(WHAT IS REQUIRED): Only certain lines below are wanted: those starting at the line containing "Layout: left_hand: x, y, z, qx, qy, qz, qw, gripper" and ending at the line containing "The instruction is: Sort", both included, each retyped exactly.

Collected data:
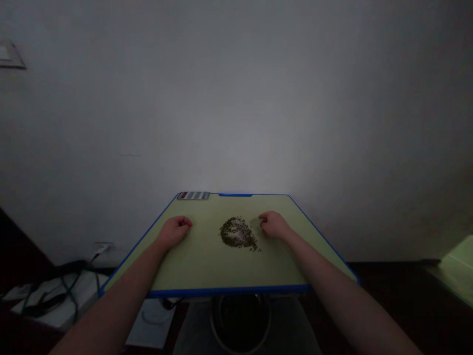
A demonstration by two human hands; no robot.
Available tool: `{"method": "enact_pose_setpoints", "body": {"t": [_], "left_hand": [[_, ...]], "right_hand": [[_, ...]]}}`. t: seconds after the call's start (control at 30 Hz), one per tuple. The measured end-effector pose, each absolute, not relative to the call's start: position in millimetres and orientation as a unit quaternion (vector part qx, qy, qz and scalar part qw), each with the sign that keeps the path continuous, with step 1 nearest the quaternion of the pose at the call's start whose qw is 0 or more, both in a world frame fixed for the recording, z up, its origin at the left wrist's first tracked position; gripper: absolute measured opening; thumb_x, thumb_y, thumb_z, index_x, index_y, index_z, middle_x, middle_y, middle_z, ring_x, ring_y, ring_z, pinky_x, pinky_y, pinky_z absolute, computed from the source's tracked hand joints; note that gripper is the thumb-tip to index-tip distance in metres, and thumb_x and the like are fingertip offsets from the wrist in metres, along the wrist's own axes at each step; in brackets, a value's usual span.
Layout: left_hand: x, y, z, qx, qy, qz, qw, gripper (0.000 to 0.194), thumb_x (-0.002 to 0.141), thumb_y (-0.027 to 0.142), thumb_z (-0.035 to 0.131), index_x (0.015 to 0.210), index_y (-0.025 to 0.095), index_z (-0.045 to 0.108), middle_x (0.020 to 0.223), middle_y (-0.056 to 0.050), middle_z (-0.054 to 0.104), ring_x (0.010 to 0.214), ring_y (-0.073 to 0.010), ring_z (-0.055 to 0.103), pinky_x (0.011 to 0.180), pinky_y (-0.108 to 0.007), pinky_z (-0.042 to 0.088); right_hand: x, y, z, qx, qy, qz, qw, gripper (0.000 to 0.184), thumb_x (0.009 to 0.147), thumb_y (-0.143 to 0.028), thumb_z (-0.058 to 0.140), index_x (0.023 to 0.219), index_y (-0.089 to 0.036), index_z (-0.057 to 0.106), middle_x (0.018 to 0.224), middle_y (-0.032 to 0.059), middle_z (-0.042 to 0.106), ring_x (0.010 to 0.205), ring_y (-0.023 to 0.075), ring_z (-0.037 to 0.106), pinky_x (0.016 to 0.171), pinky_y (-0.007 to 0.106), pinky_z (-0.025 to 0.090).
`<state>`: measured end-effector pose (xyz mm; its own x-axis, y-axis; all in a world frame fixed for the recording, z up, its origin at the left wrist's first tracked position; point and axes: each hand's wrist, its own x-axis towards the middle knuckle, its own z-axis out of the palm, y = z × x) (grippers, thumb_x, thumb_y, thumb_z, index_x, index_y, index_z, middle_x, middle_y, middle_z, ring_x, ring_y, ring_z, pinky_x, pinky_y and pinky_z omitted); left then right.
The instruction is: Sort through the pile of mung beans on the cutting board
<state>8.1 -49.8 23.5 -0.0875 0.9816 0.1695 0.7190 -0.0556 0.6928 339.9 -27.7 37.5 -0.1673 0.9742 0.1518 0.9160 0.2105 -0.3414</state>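
A small pile of greenish-brown grains (236, 240), like seeds or dried beans, with paler bits among them, lies on the pale yellow-green tabletop (199, 271). My left hand (174, 231) rests left of the pile, apart from it, its fingers curled into a loose fist; I see nothing in it. To the right of the pile is my right hand (274, 225), closed, with index finger and thumb drawn together towards the grains. Whether a grain sits between those fingertips is too small to tell. A few stray grains lie at the pile's lower right.
A flat phone-like device (193, 195) lies at the table's far left corner. Blue edging (229, 292) runs round the table. Below the near edge is a round pot or bowl (240, 323). Cables (70, 291) lie at the left, and a wall (236, 98) stands behind.
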Motion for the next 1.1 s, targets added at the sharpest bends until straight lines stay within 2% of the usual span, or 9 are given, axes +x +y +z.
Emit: {"method": "enact_pose_setpoints", "body": {"t": [0.2,0.47,0.67,1.1], "left_hand": [[10.6,-52.0,26.8,0.644,0.673,0.322,0.173,0.018,0.058,0.023,0.045,0.067,0.017,0.06,0.053,0.001,0.056,0.053,-0.0136,0.051,0.05,-0.024,0.036],[11.3,-52.4,26.1,0.639,0.671,0.328,0.18,0.02,0.058,0.024,0.046,0.068,0.016,0.061,0.056,0.0,0.057,0.053,-0.0132,0.051,0.05,-0.023,0.037],[8.7,-49.5,23.1,0.65,0.667,0.319,0.174,0.02,0.059,0.024,0.045,0.068,0.017,0.06,0.055,0.0,0.056,0.053,-0.0134,0.051,0.051,-0.024,0.037],[7.7,-48.6,21.7,0.652,0.665,0.319,0.176,0.02,0.058,0.023,0.044,0.069,0.017,0.06,0.054,0.001,0.056,0.054,-0.0133,0.052,0.052,-0.023,0.038]], "right_hand": [[345.6,-61.0,28.5,-0.608,-0.765,0.129,0.169,0.042,0.065,-0.018,0.048,0.106,-0.017,0.061,0.08,0.0048,0.068,0.076,0.0149,0.06,0.071,0.021,0.041],[355.1,-99.5,24.9,-0.581,-0.753,0.244,0.191,0.045,0.063,-0.018,0.046,0.107,-0.016,0.059,0.059,0.0005,0.065,0.057,0.0131,0.058,0.056,0.02,0.04],[375.5,-109.7,28.1,-0.585,-0.714,0.301,0.24,0.046,0.065,-0.019,0.045,0.109,-0.011,0.055,0.059,0.0011,0.064,0.053,0.0121,0.057,0.054,0.02,0.041],[384.9,-140.5,26.5,-0.591,-0.735,0.227,0.244,0.037,0.069,-0.024,0.045,0.101,-0.016,0.062,0.066,0.0016,0.063,0.055,0.0122,0.053,0.051,0.022,0.038]]}}
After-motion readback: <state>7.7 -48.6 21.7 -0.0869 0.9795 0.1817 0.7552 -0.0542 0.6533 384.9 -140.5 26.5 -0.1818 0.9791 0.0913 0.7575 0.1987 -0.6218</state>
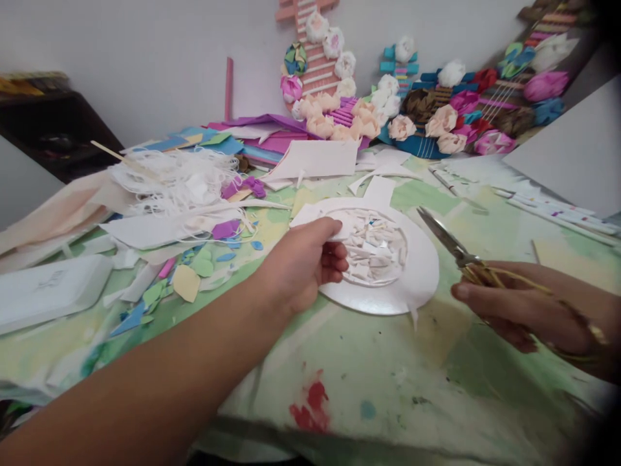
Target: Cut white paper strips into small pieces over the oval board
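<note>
My left hand [310, 255] is closed on the left side of a white oval board [422, 265], thumb above and fingers curled by its inner edge. Inside the oval's ring lies a heap of small white scraps [373, 249]. A white strip [381, 191] sticks up from the oval's far side, and a small pointed bit hangs at its near edge. To the right, my right hand [524, 304] grips scissors [449, 239] with gold handles. Their silver blades point up and left, close together and apart from the oval.
Left of the oval lie white yarn [179, 181], coloured paper cutouts [187, 281] and a white box [53, 291]. Craft guitars with paper flowers [320, 77] stand along the wall. White sticks [563, 217] lie on the right of the paint-stained green tablecloth [369, 375].
</note>
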Action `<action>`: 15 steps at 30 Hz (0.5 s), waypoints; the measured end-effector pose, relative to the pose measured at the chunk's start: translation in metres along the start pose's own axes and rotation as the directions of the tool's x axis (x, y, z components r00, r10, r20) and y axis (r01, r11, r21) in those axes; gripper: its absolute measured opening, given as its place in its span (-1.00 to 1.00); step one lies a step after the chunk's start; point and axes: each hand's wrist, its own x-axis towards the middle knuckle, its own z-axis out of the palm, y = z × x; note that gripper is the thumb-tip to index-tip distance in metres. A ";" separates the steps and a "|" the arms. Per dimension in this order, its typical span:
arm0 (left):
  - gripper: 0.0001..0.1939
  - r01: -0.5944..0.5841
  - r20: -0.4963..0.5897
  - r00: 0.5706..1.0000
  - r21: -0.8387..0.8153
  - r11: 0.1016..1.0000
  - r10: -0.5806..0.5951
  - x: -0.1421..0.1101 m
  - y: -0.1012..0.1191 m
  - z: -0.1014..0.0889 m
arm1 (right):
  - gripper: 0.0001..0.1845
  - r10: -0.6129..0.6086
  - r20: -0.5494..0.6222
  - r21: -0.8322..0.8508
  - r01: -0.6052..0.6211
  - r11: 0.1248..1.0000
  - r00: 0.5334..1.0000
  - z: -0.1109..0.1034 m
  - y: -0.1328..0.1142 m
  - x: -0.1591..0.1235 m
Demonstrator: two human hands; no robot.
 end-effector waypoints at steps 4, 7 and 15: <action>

(RESPONSE BELOW):
Layout: left_hand: x, y, z, qx, qy, qz, qw, gripper (0.000 to 0.194), thumb_x (-0.002 to 0.141), thumb_y (-0.027 to 0.142), thumb_z (-0.035 to 0.131), index_x (0.015 to 0.210), index_y (-0.025 to 0.095), index_z (-0.045 to 0.108), middle_x (0.020 to 0.223), middle_y (-0.056 to 0.050), middle_z (-0.054 to 0.104), ring_x (0.010 to 0.214), ring_y (-0.073 to 0.010), ring_z (-0.055 to 0.103), pinky_x (0.011 to 0.180), pinky_y (-0.108 to 0.007), pinky_z (-0.042 to 0.088); right_hand: x, y, z, qx, qy, qz, qw, gripper (0.000 to 0.184), thumb_x (0.009 to 0.147), thumb_y (-0.143 to 0.028), thumb_z (-0.058 to 0.140), index_x (0.023 to 0.219), index_y (-0.089 to 0.036), index_z (-0.057 to 0.106), middle_x (0.018 to 0.224), middle_y (-0.032 to 0.059), middle_z (-0.042 to 0.106), ring_x (0.010 to 0.205), ring_y (-0.023 to 0.075), ring_z (-0.037 to 0.106), pinky_x (0.016 to 0.171), pinky_y (-0.007 to 0.106), pinky_z (-0.025 to 0.090).
`<state>`: measured end-effector pose (xyz mm; its own x-axis, y-axis; all in a world frame fixed for the recording, z up, its origin at the left wrist's first tracked position; point and axes: each hand's wrist, its own x-axis towards the middle knuckle, its own z-axis out of the palm, y = z × x) (grippers, thumb_x, thumb_y, thumb_z, index_x, index_y, index_z, middle_x, middle_y, middle_z, ring_x, ring_y, ring_z, pinky_x, pinky_y and pinky_z omitted); left then right.
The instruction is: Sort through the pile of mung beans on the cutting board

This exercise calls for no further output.